== Task to carry out ==
An exact copy of all the data below is needed, without its pictures.
Collected material below:
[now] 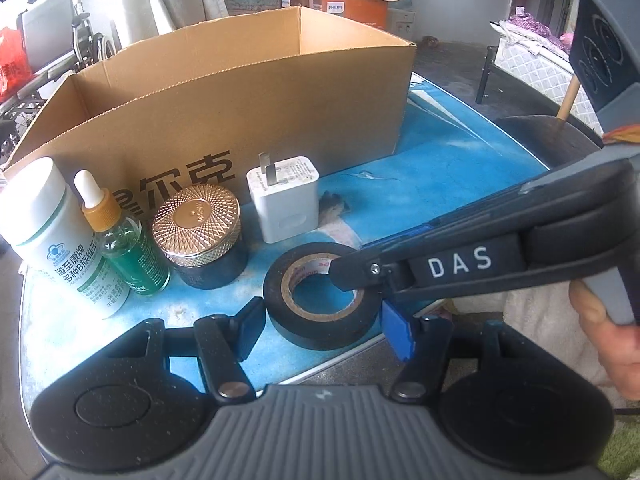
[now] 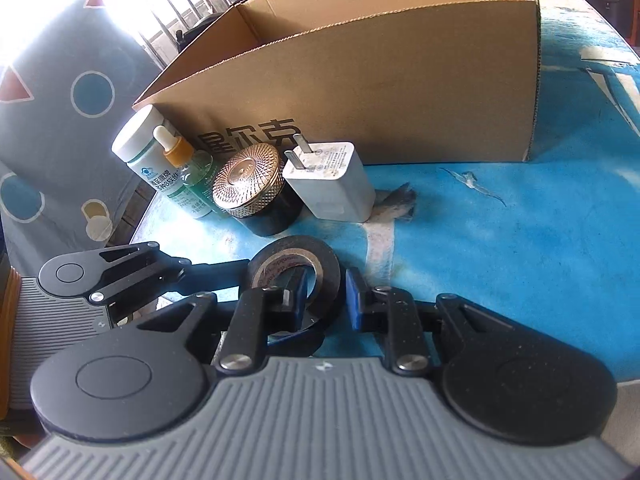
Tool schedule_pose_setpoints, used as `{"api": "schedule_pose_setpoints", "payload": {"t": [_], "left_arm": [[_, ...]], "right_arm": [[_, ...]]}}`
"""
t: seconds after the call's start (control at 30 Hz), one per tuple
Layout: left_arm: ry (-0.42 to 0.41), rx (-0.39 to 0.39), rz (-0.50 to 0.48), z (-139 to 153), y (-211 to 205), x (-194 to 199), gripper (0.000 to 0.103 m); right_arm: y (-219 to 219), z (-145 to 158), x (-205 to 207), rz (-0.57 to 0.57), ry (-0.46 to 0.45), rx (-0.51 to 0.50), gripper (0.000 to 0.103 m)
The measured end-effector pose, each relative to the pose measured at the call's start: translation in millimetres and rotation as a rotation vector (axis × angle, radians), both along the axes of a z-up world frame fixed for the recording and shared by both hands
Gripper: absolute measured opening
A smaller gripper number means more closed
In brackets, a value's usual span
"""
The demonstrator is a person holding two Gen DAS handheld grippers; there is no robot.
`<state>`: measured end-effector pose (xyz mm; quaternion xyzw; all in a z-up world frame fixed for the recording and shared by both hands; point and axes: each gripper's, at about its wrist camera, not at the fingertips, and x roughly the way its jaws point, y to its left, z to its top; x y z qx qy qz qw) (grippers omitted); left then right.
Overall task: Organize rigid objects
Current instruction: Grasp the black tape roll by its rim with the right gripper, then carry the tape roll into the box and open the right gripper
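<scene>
Brown corrugated cardboard box (image 1: 224, 92): large black Chinese characters "尔克" on its front wall. Dark plastic right gripper (image 1: 356, 276): white letters "DAS". Orange carton (image 1: 352, 10) in the background: "PHILIPS". White plastic pill bottle (image 1: 60, 240): green Chinese print, partly legible "B族维".

Two bottles (image 1: 52, 236) (one jar (image 1: 200, 232))

Both wrist cameras look steeply down from close above the bench's (image 1: 460, 184) near edge, sharing the tape roll (image 1: 320, 304) and cardboard box (image 2: 360, 92).
</scene>
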<state>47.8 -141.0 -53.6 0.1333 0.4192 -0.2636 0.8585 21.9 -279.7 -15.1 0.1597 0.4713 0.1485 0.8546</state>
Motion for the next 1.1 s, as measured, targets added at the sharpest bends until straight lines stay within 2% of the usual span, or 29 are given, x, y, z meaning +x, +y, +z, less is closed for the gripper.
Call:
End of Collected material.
== Solved exercise ==
[now] 
[now] 
Tool schedule_pose_setpoints, used as `{"api": "schedule_pose_setpoints", "payload": {"t": [_], "left_arm": [[_, ...]], "right_arm": [[_, ...]]}}`
"""
t: seconds after the call's start (control at 30 Hz), one per tuple
Layout: left_arm: ry (-0.42 to 0.41), rx (-0.39 to 0.39), rz (-0.50 to 0.48), z (-139 to 153), y (-211 to 205), x (-194 to 199), gripper (0.000 to 0.103 m); right_arm: y (-219 to 219), z (-145 to 158), x (-205 to 207), rz (-0.57 to 0.57), ry (-0.46 to 0.45), rx (-0.51 to 0.50), gripper (0.000 to 0.103 m)
The measured end-effector pose, each relative to the pose measured at the call's start: translation in millimetres and rotation as a rotation vector (axis × angle, radians), both along the axes of a z-up world frame fixed for the recording and shared by both hands
Gripper: absolute measured opening
A smaller gripper number means more closed
In brackets, a value's usual span
"""
The demonstrator is a person holding two Gen DAS handheld grippers; there is no robot.
`<state>`: measured end-effector pose (xyz mm; quaternion xyzw; all in a z-up world frame fixed for the recording and shared by both hands; point and axes: each gripper's, at about its wrist camera, not at the fingertips, and x roughly the way its jaws point, y to its left, z to its top; x y z qx qy qz qw) (grippers omitted); left then right.
Overall task: Organize rigid objects
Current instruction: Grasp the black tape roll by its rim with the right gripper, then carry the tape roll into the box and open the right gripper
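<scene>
Brown corrugated cardboard box (image 1: 224, 92): large black Chinese characters "尔克" on its front wall. Dark plastic right gripper (image 1: 356, 276): white letters "DAS". Orange carton (image 1: 352, 10) in the background: "PHILIPS". White plastic pill bottle (image 1: 60, 240): green Chinese print, partly legible "B族维".

Two bottles (image 1: 52, 236) (one jar (image 1: 200, 232))

Both wrist cameras look steeply down from close above the bench's (image 1: 460, 184) near edge, sharing the tape roll (image 1: 320, 304) and cardboard box (image 2: 360, 92).
</scene>
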<state>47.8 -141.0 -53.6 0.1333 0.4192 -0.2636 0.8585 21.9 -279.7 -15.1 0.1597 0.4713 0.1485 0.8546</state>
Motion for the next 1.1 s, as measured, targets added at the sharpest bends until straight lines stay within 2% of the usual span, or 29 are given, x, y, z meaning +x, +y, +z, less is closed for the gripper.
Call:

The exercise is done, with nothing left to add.